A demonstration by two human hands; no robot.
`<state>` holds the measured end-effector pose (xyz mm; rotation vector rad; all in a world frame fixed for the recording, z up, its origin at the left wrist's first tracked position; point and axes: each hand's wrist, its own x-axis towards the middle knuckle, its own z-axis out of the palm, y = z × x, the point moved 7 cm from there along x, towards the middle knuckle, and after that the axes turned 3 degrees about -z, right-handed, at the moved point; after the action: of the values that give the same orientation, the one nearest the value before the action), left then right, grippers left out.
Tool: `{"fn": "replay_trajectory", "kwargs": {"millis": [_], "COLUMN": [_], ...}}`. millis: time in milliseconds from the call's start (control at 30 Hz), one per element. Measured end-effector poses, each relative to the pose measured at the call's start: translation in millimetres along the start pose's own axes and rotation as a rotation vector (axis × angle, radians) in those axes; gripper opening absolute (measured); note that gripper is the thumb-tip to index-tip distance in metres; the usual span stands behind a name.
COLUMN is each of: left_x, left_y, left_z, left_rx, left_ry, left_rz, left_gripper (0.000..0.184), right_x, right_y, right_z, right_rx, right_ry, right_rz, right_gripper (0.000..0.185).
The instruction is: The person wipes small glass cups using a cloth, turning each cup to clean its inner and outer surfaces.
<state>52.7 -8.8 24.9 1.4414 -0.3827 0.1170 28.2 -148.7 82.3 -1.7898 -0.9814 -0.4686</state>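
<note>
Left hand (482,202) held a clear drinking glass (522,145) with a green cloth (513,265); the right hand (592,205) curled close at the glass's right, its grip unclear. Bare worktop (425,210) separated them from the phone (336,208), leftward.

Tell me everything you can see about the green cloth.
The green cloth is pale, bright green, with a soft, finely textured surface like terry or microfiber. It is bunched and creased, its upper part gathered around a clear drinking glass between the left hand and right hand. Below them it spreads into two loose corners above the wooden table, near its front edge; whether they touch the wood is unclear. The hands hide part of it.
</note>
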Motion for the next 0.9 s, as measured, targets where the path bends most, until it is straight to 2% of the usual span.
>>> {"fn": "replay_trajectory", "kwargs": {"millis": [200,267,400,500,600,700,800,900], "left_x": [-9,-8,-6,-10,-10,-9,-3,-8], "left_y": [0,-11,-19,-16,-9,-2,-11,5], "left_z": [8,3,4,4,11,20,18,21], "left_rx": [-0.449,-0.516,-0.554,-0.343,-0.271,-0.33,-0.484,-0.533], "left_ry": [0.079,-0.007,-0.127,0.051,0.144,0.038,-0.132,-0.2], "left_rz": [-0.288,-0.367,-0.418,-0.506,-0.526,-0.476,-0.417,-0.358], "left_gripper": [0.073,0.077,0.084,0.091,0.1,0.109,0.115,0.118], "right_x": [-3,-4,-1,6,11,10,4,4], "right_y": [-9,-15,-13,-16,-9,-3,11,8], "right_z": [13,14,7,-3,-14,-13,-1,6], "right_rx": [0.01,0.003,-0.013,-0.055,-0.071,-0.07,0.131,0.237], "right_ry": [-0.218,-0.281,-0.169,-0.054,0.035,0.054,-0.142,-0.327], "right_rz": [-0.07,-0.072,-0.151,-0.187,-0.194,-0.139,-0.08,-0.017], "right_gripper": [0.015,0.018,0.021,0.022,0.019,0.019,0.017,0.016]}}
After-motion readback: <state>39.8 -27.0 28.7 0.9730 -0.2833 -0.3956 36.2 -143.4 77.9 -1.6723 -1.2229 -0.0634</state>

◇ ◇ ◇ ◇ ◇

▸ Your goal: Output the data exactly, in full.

▸ Output for this task:
A demonstration by two human hands; no robot.
`<state>` holds the measured end-effector pose (xyz mm; rotation vector rad; all in a world frame fixed for the recording, z up, its origin at the left wrist's first tracked position; point and axes: each hand's wrist, its own x-axis towards the middle knuckle, its own z-axis out of the palm, y = z × x, the point moved 7 cm from there along x, towards the middle knuckle, and after that the axes turned 3 degrees about -z, right-handed, at the moved point; after the action: of the values that give the same orientation, the one nearest the value before the action), left then right, grippers left out.
Tool: `{"fn": "replay_trajectory", "kwargs": {"millis": [_], "COLUMN": [_], ...}}`. millis: time in milliseconds from the call's start (control at 30 Hz), one per element. Measured end-effector poses, each relative to the pose measured at the call's start: translation in millimetres along the start pose's own axes and rotation as a rotation vector (axis × angle, radians) in those axes; gripper opening absolute (measured); note that gripper is the thumb-tip to index-tip distance in metres; the usual span stands behind a name.
COLUMN is each of: left_x, left_y, left_z, left_rx, left_ry, left_rz, left_gripper (0.000..0.184), right_x, right_y, right_z, right_rx, right_ry, right_rz, right_gripper (0.000..0.185).
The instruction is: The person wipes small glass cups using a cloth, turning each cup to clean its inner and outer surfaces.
<state>52.7 -8.8 24.9 1.4414 -0.3827 0.1170 28.2 -148.7 82.3 -1.7898 -0.9814 -0.4686</state>
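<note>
Left hand (482,202) held a clear drinking glass (522,145) with a green cloth (513,265); the right hand (592,205) curled close at the glass's right, its grip unclear. Bare worktop (425,210) separated them from the phone (336,208), leftward.

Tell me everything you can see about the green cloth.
The green cloth is pale, bright green, with a soft, finely textured surface like terry or microfiber. It is bunched and creased, its upper part gathered around a clear drinking glass between the left hand and right hand. Below them it spreads into two loose corners above the wooden table, near its front edge; whether they touch the wood is unclear. The hands hide part of it.
</note>
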Motion for the next 0.9 s, as measured, targets where the path bends most, until it is straight to 2% of the usual span.
>>> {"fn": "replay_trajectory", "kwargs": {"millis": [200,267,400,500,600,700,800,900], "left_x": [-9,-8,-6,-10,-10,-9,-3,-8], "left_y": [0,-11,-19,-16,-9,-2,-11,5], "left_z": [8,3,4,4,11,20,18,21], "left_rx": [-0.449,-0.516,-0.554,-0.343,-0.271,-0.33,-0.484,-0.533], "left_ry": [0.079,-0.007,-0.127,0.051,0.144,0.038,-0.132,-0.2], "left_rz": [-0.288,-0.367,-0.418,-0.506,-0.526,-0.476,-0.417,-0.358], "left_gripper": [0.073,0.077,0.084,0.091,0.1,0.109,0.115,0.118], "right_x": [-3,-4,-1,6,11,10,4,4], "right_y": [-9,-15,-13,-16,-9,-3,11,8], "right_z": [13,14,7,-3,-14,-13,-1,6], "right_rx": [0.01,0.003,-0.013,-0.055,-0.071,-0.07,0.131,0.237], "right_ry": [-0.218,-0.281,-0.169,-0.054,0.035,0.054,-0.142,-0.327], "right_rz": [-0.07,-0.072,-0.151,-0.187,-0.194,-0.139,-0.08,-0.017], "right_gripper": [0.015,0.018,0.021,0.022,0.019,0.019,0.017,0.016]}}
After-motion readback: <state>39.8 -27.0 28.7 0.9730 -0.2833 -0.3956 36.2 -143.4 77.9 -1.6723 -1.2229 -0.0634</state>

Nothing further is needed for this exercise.